Asensio JL., Lane AN., Dhesi J., Bergqvist S., Brown T.
The influence of the position of the CG.C+ triplet and the contribution of protonation at the N3 of the Hoogsteen cytosine residue on the stability of various sequences of parallel triple helices having the general composition d[(A5G)-x-(T5C)-x-(T5C)] and d[(A4G2)-x-(T4C2)-x-(T4C2)], where x is the hexaethylene glycol linker, has been determined by NMR, ultraviolet melting and absorbance spectrophotometry. The apparent pK value, i.e. the pH at which the observable has changed by 50% of its range, was typically in the range 6 to 7. However, the NMR spectra unequivocally showed that the pK of the protonated cytosine residue must be at least 9.5 for internal positions. This is five units above the pK of the free nucleotide, and represents a free energy of stabilisation from protonation of >11.5 RT. The pK of terminal cytosine residues is much lower, in the range 6.2 to 7.2, accounting for a free energy of stabilisation from protonation of 3.6 to 6 RT. The van't Hoff enthalpies were determined for the dissociation of the protonated triplex into the duplex+strand, and for the duplex to strand transition.

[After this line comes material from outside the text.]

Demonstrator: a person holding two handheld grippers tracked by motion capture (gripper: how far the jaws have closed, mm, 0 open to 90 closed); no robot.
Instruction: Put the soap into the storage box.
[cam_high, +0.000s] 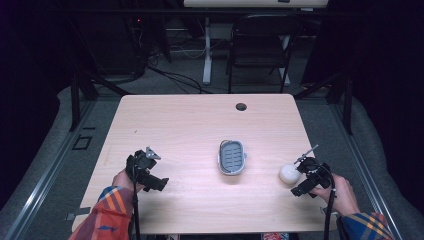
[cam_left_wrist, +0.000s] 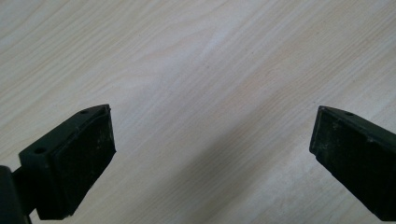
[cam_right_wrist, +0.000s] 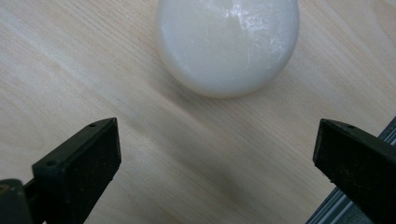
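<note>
A grey dish (cam_high: 232, 157) sits mid-frame on the tabletop (cam_high: 190, 120), long axis running up-frame. Both tools, left (cam_high: 145, 170) and right (cam_high: 302, 175), are spread; a white soap (cam_high: 289, 174) lies just ahead of the right one.

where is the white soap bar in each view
High view: white soap bar sits right of centre on the table, just ahead of the right gripper.
Left gripper view: not in it.
Right gripper view: top centre, beyond the open jaws.
Shared landmark: the pale wood tabletop.
</note>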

The mean value for the duplexes were 23 to 27 kJ mol-1 base-pair, and 25 to 30 kJ mol-1 for the triplexes containing internal CG.C+ triplets. Good agreement was obtained for the thermodynamic parameters by the different methods. Free energy differences for the transition between the protonated triplex and the duplex+protonated strand were calculated at 298 K. The DeltaG of stabilisation of an internal CG.C triplet compared with a terminal CG.C triplet was about 6 kJ mol-1 ; a similar stabilisation was observed for the triplexes containing two CG.C triplets compared with those containing a single CG.C triplet. The very large stabilisation from protonation is too large to be accounted for by a single hydrogen bond, and is likely to include contributions from electrostatic interactions of the positive charge with the phosphate backbone, and more favourable interactions between neighbouring bases owing to the very different electronic properties of the protonated C.